» **Exercise description**: Output every line of the material exactly.
[Collected data Boundary: Start]
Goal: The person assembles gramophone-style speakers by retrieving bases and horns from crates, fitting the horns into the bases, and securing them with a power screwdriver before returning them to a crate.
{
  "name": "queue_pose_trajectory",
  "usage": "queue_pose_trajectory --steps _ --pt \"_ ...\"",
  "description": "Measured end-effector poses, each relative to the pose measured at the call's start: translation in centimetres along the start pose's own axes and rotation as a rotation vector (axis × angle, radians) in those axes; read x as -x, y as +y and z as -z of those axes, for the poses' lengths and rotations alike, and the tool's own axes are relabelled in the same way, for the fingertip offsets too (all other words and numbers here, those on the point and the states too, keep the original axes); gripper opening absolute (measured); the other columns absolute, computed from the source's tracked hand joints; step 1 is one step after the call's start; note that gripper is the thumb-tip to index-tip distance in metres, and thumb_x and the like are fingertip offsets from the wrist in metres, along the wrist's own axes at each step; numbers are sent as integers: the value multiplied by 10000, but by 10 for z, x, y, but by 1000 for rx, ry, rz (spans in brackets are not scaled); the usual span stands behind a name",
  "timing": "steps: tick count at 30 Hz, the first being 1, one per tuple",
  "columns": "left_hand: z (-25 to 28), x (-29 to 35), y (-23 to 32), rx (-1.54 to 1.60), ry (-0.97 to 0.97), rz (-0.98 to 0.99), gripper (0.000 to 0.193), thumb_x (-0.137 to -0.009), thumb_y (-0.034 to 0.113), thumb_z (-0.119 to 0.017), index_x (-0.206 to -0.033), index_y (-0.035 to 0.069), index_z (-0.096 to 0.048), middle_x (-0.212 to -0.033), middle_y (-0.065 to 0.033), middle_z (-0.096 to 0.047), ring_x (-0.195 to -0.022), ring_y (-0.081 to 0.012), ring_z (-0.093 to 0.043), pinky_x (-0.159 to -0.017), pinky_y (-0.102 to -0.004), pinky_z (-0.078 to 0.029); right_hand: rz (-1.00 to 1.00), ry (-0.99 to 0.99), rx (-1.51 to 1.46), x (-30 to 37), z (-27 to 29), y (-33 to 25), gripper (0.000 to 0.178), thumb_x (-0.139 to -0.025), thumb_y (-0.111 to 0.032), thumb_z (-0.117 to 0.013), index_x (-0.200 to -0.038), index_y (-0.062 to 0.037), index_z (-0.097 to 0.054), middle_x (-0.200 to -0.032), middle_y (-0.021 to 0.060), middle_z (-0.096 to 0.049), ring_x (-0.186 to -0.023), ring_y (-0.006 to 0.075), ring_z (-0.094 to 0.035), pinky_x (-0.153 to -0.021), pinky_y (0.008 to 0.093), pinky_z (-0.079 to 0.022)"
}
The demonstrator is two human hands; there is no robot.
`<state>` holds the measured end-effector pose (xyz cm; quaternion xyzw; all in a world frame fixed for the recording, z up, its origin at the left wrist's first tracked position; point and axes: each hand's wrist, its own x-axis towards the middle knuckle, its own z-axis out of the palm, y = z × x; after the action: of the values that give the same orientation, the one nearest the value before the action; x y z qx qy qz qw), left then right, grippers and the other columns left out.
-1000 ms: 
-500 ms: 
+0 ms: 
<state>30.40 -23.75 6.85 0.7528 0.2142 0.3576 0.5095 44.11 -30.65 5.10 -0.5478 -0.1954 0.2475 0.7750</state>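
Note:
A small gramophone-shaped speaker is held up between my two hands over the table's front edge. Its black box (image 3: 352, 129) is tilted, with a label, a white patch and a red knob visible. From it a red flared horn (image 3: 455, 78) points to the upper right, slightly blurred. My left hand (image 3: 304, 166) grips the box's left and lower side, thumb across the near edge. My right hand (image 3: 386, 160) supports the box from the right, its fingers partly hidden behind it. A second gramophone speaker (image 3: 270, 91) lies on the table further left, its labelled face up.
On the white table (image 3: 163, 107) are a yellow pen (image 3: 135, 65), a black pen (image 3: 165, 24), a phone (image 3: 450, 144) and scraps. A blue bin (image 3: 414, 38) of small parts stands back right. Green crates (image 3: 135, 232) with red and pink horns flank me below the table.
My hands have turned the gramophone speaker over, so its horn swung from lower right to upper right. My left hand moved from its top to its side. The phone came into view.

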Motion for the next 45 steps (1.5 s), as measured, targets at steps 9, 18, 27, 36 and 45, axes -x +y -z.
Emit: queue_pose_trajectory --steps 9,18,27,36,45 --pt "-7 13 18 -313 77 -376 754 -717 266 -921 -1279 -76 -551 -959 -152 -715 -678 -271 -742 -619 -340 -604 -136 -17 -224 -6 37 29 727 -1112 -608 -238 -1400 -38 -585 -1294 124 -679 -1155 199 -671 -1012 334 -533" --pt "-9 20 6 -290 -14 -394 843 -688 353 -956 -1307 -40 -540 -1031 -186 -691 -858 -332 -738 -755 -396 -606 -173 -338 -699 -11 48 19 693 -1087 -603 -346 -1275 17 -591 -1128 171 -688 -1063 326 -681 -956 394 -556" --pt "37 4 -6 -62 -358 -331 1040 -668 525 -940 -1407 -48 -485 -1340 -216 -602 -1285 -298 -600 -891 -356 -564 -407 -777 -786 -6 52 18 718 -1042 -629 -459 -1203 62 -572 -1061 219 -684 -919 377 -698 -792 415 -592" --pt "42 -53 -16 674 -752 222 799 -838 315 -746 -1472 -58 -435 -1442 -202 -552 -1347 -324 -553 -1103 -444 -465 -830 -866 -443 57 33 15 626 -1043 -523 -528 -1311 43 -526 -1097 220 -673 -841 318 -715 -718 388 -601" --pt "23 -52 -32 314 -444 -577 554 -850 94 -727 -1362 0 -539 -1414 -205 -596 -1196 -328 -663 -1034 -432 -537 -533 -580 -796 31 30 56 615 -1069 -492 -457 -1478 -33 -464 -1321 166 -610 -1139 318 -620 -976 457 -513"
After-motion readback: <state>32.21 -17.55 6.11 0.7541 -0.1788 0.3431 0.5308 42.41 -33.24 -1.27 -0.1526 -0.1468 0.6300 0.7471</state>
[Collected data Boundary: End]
» **Written solution**:
Goal: The person assembles gramophone-style speakers by retrieving bases and horns from crates, fitting the horns into the bases, and securing them with a power screwdriver before returning them to a crate.
{
  "name": "queue_pose_trajectory",
  "usage": "queue_pose_trajectory --steps _ --pt \"_ ...\"",
  "description": "Measured end-effector poses, each relative to the pose measured at the call's start: translation in centimetres along the start pose's own axes and rotation as a rotation vector (axis × angle, radians) in those axes; read x as -x, y as +y and z as -z of those axes, for the poses' lengths and rotations alike, and the tool's own axes are relabelled in the same way, for the fingertip offsets too (all other words and numbers here, those on the point and the states too, keep the original axes); gripper opening absolute (measured); the other columns absolute, computed from the source's tracked hand joints; step 1 is one step after the call's start; note that gripper is the thumb-tip to index-tip distance in metres, and thumb_x and the like are fingertip offsets from the wrist in metres, along the wrist's own axes at each step; numbers are sent as integers: the value multiplied by 10000, but by 10 for z, x, y, but by 1000 for rx, ry, rz (spans in brackets are not scaled); the usual span stands behind a name",
  "timing": "steps: tick count at 30 Hz, the first being 1, one per tuple",
  "columns": "left_hand: z (-25 to 28), x (-29 to 35), y (-23 to 32), rx (-1.54 to 1.60), ry (-0.97 to 0.97), rz (-0.98 to 0.99), gripper (0.000 to 0.193), thumb_x (-0.137 to -0.009), thumb_y (-0.034 to 0.113), thumb_z (-0.119 to 0.017), index_x (-0.206 to -0.033), index_y (-0.035 to 0.069), index_z (-0.096 to 0.048), middle_x (-0.212 to -0.033), middle_y (-0.065 to 0.033), middle_z (-0.096 to 0.047), ring_x (-0.195 to -0.022), ring_y (-0.081 to 0.012), ring_z (-0.093 to 0.043), pinky_x (-0.159 to -0.017), pinky_y (-0.102 to -0.004), pinky_z (-0.078 to 0.029); right_hand: rz (-1.00 to 1.00), ry (-0.99 to 0.99), rx (-1.51 to 1.46), x (-30 to 37), z (-27 to 29), y (-33 to 25), gripper (0.000 to 0.178), thumb_x (-0.139 to -0.025), thumb_y (-0.111 to 0.032), thumb_z (-0.117 to 0.013), index_x (-0.200 to -0.038), index_y (-0.062 to 0.037), index_z (-0.097 to 0.054), middle_x (-0.200 to -0.032), middle_y (-0.021 to 0.060), middle_z (-0.096 to 0.049), ring_x (-0.186 to -0.023), ring_y (-0.006 to 0.075), ring_z (-0.094 to 0.035), pinky_x (-0.153 to -0.021), pinky_y (0.008 to 0.093), pinky_z (-0.079 to 0.022)"
}
The demonstrator is two human hands; there is no robot.
`<state>` holds the measured end-effector pose (xyz cm; quaternion xyzw; all in a world frame fixed for the recording, z up, its origin at the left wrist's first tracked position; point and axes: each hand's wrist, its own x-axis towards the middle knuckle, its own z-axis out of the palm, y = z × x; after the action: of the values that give the same orientation, the one nearest the value before the action; x y z qx qy qz qw), left then right, grippers and the other columns left out.
-1000 ms: 
-500 ms: 
+0 ms: 
<state>30.40 -23.75 6.85 0.7528 0.2142 0.3576 0.5095 44.11 -30.65 5.10 -0.5478 -0.1954 0.2475 0.7750</state>
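Note:
A small gramophone-shaped speaker is held up between my two hands over the table's front edge. Its black box (image 3: 352, 129) is tilted, with a label, a white patch and a red knob visible. From it a red flared horn (image 3: 455, 78) points to the upper right, slightly blurred. My left hand (image 3: 304, 166) grips the box's left and lower side, thumb across the near edge. My right hand (image 3: 386, 160) supports the box from the right, its fingers partly hidden behind it. A second gramophone speaker (image 3: 270, 91) lies on the table further left, its labelled face up.
On the white table (image 3: 163, 107) are a yellow pen (image 3: 135, 65), a black pen (image 3: 165, 24), a phone (image 3: 450, 144) and scraps. A blue bin (image 3: 414, 38) of small parts stands back right. Green crates (image 3: 135, 232) with red and pink horns flank me below the table.
My hands have turned the gramophone speaker over, so its horn swung from lower right to upper right. My left hand moved from its top to its side. The phone came into view.
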
Motion for the next 45 steps (1.5 s), as measured, targets at steps 9, 18, 27, 36 and 45, axes -x +y -z.
Emit: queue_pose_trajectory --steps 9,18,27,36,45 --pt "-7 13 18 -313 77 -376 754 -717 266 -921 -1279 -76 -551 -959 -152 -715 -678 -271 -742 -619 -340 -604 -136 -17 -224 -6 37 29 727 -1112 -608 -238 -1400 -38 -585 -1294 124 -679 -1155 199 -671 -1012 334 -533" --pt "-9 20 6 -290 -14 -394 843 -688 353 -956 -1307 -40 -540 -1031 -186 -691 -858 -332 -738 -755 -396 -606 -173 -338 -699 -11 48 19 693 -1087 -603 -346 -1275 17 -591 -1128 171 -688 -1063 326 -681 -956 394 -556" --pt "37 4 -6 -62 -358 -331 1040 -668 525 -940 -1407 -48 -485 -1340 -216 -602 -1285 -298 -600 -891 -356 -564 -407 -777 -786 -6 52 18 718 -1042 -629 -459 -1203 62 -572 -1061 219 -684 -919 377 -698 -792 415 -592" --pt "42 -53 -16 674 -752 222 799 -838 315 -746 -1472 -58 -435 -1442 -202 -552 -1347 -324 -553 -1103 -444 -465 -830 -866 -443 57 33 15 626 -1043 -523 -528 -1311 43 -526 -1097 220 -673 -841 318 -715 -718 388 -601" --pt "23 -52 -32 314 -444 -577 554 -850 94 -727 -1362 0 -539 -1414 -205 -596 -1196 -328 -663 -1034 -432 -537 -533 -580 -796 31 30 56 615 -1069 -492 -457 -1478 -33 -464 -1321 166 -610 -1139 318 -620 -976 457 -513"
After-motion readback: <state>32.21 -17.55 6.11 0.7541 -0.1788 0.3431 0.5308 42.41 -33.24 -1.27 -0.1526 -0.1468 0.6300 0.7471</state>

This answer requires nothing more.